◆ What the exercise asks: For the word "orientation", find each line in the entries where it occurs and copy that line.

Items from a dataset

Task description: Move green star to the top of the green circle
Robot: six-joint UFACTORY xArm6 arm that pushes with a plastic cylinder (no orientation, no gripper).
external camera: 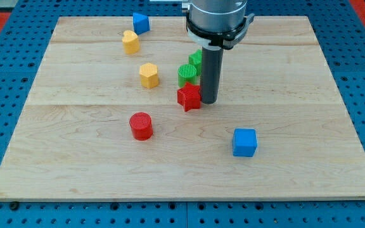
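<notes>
The green circle (186,74) stands near the board's middle, just above the red star (189,97). A second green block, the green star (196,59), shows partly behind the rod, up and right of the green circle and close to it. My tip (208,101) rests on the board right beside the red star's right side, below and right of both green blocks. The rod hides part of the green star.
A yellow hexagon (148,75) lies left of the green circle. A yellow block (130,42) and a blue block (140,23) sit at the upper left. A red cylinder (140,125) lies lower left, a blue cube (244,142) lower right. The wooden board (75,171) ends in blue pegboard.
</notes>
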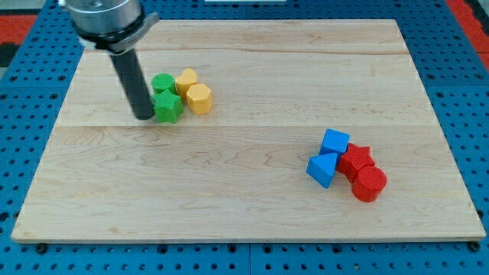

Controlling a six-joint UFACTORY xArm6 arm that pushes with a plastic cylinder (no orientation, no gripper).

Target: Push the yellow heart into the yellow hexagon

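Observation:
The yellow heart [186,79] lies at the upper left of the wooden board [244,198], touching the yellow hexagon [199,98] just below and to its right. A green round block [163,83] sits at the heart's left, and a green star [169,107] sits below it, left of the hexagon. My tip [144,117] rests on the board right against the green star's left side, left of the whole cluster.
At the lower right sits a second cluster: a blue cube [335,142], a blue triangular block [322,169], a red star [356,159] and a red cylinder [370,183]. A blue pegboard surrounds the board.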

◆ Solution to this task:
Robot: six-joint UFACTORY xArm6 arm that pushes with a plastic cylinder (no orientation, no gripper).
Controlling a six-joint UFACTORY xArm6 arm that pushes with a plastic cylinder (no orientation, no gripper).

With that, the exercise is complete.